For the prosecution, James Lewis QC stated that the government strongly opposed any delay being given for the defence to prepare, and strongly opposed any separate consideration of the question of whether the charge was a political offence excluded by the extradition treaty. Baraitser took her cue from Lewis and stated categorically that the date for the extradition hearing, 25 February, could not be changed. She was open to changes in dates for submission of evidence and responses before this, and called a ten minute recess for the prosecution and defence to agree these steps.

What happened next was very instructive. There were five representatives of the US government present (initially three, and two more arrived in the course of the hearing), seated at desks behind the lawyers in court. The prosecution lawyers immediately went into huddle with the US representatives, then went outside the courtroom with them, to decide how to respond on the dates.

After the recess the defence team stated they could not, in their professional opinion, adequately prepare if the hearing date were kept to February, but within Baraitser’s instruction to do so they nevertheless outlined a proposed timetable on delivery of evidence. In responding to this, Lewis’ junior counsel scurried to the back of the court to consult the Americans again while Lewis actually told the judge he was “taking instructions from those behind”. It is important to note that as he said this, it was not the UK Attorney-General’s office who were being consulted but the US Embassy. Lewis received his American instructions and agreed that the defence might have two months to prepare their evidence (they had said they needed an absolute minimum of three) but the February hearing date may not be moved. Baraitser gave a ruling agreeing everything Lewis had said.

At this stage it was unclear why we were sitting through this farce. The US government was dictating its instructions to Lewis, who was relaying those instructions to Baraitser, who was ruling them as her legal decision. The charade might as well have been cut and the US government simply sat on the bench to control the whole process. Nobody could sit there and believe they were in any part of a genuine legal process or that Baraitser was giving a moment’s consideration to the arguments of the defence. Her facial expressions on the few occasions she looked at the defence ranged from contempt through boredom to sarcasm.

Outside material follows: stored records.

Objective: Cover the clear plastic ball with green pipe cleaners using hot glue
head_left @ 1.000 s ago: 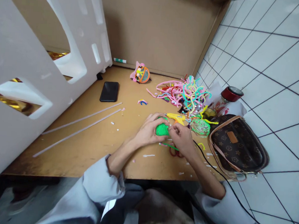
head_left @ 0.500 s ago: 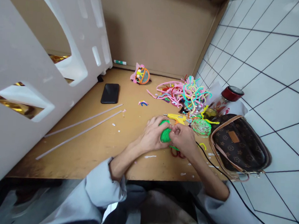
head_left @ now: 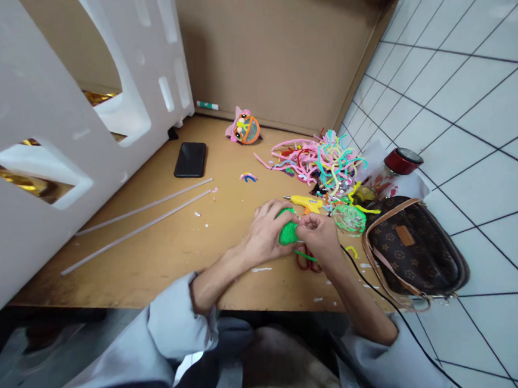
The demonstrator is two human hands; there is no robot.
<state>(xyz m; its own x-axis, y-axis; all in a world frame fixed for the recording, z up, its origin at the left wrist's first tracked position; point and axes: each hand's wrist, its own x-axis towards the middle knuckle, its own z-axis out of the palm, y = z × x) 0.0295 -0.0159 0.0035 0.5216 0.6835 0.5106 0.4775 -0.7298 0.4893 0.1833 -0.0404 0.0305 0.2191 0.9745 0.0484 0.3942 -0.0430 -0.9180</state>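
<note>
My left hand (head_left: 265, 230) is wrapped round a bright green rounded piece (head_left: 288, 231), which looks fuzzy, like coiled pipe cleaner. At the right edge of that piece, the fingers of my right hand (head_left: 319, 233) are pinched together; what lies between them is too small to make out. Red-handled scissors (head_left: 314, 264) lie partly hidden under my right hand, with a green strand (head_left: 304, 255) beside them. Just beyond my hands rests a yellow glue gun (head_left: 307, 202). A clear round piece with green on it (head_left: 349, 219) lies to its right.
Tangled colourful pipe cleaners (head_left: 328, 160) are heaped behind. A brown handbag (head_left: 420, 248) and a red-lidded jar (head_left: 398, 166) stand at right; a black cable (head_left: 368, 283) crosses there. Leftward lie two white sticks (head_left: 150, 209), a black phone (head_left: 190, 160) and an orange-pink craft figure (head_left: 245, 128).
My right fingers have shifted slightly at the edge of the green piece. My left hand keeps its hold, and the things on the table stay in place.
</note>
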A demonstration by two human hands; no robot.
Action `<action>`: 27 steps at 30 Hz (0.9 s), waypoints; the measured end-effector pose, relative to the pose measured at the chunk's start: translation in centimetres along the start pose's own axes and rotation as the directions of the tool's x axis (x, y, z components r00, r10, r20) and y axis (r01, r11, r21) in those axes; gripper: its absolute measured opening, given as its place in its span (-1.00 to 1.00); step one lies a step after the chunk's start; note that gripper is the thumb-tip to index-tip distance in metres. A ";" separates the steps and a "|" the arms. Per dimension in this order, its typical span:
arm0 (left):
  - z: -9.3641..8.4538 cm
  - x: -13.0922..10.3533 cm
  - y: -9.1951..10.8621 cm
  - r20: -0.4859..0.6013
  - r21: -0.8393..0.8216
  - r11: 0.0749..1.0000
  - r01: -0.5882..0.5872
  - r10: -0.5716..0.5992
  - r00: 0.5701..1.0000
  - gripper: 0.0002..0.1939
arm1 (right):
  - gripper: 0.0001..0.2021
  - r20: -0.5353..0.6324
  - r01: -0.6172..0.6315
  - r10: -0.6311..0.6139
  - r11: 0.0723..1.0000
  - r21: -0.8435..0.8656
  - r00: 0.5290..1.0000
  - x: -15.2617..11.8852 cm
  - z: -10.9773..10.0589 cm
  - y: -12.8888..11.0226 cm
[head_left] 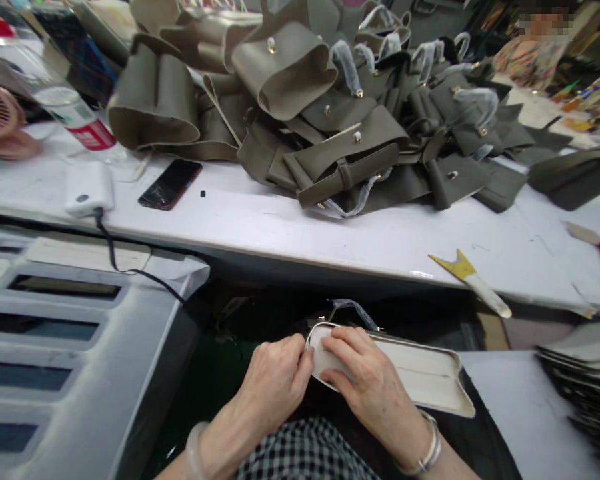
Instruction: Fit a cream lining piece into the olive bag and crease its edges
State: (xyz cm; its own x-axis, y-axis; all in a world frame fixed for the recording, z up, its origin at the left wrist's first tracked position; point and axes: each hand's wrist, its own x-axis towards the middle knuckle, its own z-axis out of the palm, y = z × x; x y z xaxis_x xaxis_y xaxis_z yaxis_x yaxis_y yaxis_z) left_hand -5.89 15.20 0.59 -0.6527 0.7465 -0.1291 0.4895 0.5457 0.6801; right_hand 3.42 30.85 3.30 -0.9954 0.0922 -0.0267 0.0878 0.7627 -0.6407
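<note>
Olive-grey leather is seen heaped at the far side of a white worktable, where a pile of unfinished bags with brass studs and plastic-wrapped handles is stacked; nearer, below the table edge and over the lap, a cream-lined leather panel is held flat between two bare hands; the left hand is curled, its thumb and fingertips pinched on the panel's rounded left end; the right hand is laid on top of the same end, fingers pressed together and bent down onto the lining; bracelets are worn on both wrists, and a checked garment is visible beneath. On the table to the left, a dark phone is lying face up beside a white power bank with a black cable; a clear bottle with a red-and-white label is lying further left, its print too blurred to be read; a yellow-tipped tool is resting at the near table edge to the right; no brand or writing can be made out anywhere.
</note>
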 end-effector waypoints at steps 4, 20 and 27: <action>0.1 0.2 0.0 -0.008 0.025 1.000 -0.014 0.015 1.000 -0.70 | -0.70 0.042 -0.038 0.038 0.999 -0.007 0.998 0.4 -0.3 -0.1; 2.8 -0.1 -1.9 0.200 -0.901 0.334 0.276 -0.244 0.949 -0.70 | -0.72 0.003 -0.057 0.057 0.998 0.026 0.998 0.2 -0.3 -0.2; 3.4 0.1 -2.3 0.359 -0.919 0.065 0.388 -0.264 0.895 -0.76 | -0.72 0.011 -0.059 0.059 0.998 0.038 0.998 0.3 -0.2 0.1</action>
State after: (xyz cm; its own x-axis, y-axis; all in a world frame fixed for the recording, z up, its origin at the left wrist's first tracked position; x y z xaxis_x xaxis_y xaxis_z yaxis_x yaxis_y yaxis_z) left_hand -5.10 15.29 -3.37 -0.5062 0.6611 -0.5538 -0.7526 -0.0250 0.6580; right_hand 3.16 31.03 3.39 -0.9889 0.1299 -0.0726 0.1450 0.7310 -0.6668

When she looked at Lewis she was attentive, open and warm.

The extradition is plainly being rushed through in accordance with a Washington dictated timetable. Apart from a desire to pre-empt the Spanish court providing evidence on CIA activity in sabotaging the defence, what makes the February date so important to the USA? I would welcome any thoughts.

Baraitser dismissed the defence’s request for a separate prior hearing to consider whether the extradition treaty applied at all, without bothering to give any reason why (possibly she had not properly memorised what Lewis had been instructing her to agree with). Yet this is Article 4 of the UK/US Extradition Treaty 2007 in full:

On the face of it, what Assange is accused of is the very definition of a political offence – if this is not, then what is? It is not covered by any of the exceptions from that listed. There is every reason to consider whether this charge is excluded by the extradition treaty, and to do so before the long and very costly process of considering all the evidence should the treaty apply. But Baraitser simply dismissed the argument out of hand.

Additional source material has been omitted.